WHAT NEEDS TO BE DONE:
Look through the data and write out every line with the word "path" in it.
————
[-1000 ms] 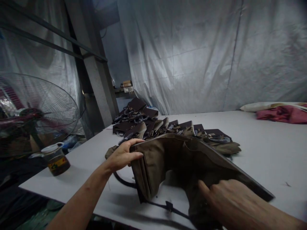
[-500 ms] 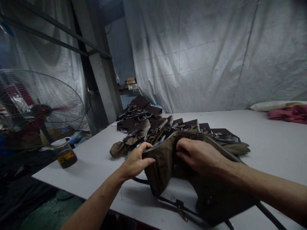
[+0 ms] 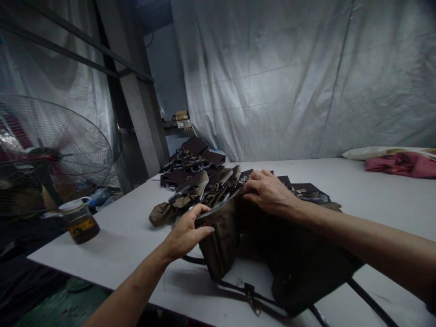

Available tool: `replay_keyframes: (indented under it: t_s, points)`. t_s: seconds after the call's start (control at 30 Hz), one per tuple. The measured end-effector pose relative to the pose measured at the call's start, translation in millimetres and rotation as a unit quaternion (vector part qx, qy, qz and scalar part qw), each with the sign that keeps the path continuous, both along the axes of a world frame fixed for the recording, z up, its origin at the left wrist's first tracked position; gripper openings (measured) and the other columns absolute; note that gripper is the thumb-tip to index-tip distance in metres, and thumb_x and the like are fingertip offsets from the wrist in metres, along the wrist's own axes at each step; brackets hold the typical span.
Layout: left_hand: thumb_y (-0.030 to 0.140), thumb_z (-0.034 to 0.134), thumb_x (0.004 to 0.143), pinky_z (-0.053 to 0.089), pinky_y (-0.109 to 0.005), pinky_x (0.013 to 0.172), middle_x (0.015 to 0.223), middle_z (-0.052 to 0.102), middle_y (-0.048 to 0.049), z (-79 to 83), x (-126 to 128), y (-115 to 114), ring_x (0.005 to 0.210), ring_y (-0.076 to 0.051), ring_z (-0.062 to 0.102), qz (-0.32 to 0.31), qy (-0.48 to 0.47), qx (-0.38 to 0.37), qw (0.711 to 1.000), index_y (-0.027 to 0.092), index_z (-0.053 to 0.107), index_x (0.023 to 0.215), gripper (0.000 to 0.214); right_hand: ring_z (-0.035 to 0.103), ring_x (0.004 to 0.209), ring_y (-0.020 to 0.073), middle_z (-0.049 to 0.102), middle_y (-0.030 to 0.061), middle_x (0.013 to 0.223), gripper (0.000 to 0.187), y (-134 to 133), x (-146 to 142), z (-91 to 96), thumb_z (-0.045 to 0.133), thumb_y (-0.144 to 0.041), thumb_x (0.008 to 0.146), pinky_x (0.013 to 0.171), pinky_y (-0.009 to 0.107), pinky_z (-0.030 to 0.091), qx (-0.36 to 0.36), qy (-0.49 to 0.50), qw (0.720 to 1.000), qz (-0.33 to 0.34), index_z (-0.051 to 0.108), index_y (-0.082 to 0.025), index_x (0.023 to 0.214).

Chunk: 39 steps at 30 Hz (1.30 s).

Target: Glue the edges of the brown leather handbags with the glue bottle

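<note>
A dark olive-brown bag (image 3: 306,259) lies before me on the white table, its edge raised between my two hands. My left hand (image 3: 185,229) grips the left end of that edge, thumb on the near face and fingers over the far side. Farther right, my right hand (image 3: 267,193) pinches the upper rim with bent fingers. A dark strap (image 3: 245,290) with a metal clasp hangs from the bag onto the tabletop. Right behind the bag lies a heap of similar bags (image 3: 211,175) with dark flaps, some with plastic-wrapped hardware.
On the white table (image 3: 132,236), a lidded jar of dark liquid (image 3: 81,222) stands near the left edge. A large wire-caged fan (image 3: 51,154) is beyond it. Reddish cloth (image 3: 402,164) and a pale sack lie far right. Silvery sheeting (image 3: 265,81) hangs behind.
My right hand has come up from inside the bag's opening to its upper rim. My left hand keeps its grip. The whole view has shifted slightly.
</note>
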<state>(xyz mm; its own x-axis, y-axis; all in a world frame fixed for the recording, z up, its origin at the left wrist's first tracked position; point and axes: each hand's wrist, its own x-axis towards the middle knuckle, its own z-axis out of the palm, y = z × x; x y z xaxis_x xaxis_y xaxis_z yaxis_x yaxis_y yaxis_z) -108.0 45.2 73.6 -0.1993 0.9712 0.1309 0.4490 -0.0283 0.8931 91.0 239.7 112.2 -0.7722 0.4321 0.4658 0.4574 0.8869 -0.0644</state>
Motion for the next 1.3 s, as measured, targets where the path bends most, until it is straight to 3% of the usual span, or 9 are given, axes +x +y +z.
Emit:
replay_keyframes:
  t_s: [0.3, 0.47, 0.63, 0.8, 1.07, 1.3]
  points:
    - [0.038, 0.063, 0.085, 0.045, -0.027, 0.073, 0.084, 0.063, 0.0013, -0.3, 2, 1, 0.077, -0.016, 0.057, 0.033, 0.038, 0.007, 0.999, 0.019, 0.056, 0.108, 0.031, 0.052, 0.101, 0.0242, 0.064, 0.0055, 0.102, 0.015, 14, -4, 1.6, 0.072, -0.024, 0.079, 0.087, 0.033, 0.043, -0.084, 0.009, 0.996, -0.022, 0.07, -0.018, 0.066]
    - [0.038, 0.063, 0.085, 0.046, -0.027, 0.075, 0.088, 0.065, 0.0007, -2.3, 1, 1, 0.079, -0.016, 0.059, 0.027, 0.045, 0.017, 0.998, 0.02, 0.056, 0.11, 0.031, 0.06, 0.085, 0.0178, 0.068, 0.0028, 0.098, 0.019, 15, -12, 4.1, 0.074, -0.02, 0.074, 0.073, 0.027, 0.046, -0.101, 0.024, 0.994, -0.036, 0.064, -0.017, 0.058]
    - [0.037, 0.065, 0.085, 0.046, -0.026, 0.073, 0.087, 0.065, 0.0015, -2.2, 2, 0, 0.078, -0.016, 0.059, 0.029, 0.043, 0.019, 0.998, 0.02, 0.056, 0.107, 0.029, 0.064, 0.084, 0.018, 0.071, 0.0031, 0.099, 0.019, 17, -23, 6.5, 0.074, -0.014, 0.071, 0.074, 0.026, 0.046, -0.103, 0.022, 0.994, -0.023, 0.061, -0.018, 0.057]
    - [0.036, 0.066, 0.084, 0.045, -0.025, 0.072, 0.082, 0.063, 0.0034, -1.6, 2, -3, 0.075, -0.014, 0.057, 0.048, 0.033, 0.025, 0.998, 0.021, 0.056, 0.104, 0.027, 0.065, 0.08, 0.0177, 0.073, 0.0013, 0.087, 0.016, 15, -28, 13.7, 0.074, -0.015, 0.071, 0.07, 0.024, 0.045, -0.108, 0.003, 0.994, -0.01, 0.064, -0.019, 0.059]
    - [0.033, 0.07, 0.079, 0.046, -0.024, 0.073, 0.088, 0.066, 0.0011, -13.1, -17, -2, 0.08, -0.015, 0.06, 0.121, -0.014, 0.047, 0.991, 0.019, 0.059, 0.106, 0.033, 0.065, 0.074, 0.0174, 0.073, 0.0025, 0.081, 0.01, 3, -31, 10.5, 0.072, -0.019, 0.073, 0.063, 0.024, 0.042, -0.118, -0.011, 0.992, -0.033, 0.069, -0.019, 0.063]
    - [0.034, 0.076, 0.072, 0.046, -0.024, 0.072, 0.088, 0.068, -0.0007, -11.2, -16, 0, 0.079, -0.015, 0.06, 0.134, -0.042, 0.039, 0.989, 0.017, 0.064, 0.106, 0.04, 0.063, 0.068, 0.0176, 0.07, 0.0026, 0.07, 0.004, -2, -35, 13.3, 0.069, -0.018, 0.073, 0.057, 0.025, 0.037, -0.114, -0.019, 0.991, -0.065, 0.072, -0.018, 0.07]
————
RESPONSE:
Available tool: `replay_keyframes: (indented under it: t_s, points)`. t_s: seconds after the call's start (control at 30 Hz), one per tuple. The measured end-effector pose relative to the pose measured at the call's start, translation in millimetres and rotation as a unit quaternion (vector part qx, qy, qz and scalar part qw), each with the sign that keeps the path continuous, both along the axes of a world frame fixed for the recording, z up, its origin at the left wrist's first tracked position; gripper openings (measured) and the other columns absolute; note that gripper is the thumb-tip to index-tip distance in metres, and thumb_x and the like are fingertip offsets from the wrist in metres, along the wrist's own axes at each step; brackets hold the typical span.
Motion for the next 1.3 s, as measured, targets where the path bends most, until it is straight to 3% of the usual span, or 9 are given, axes +x +y +z.

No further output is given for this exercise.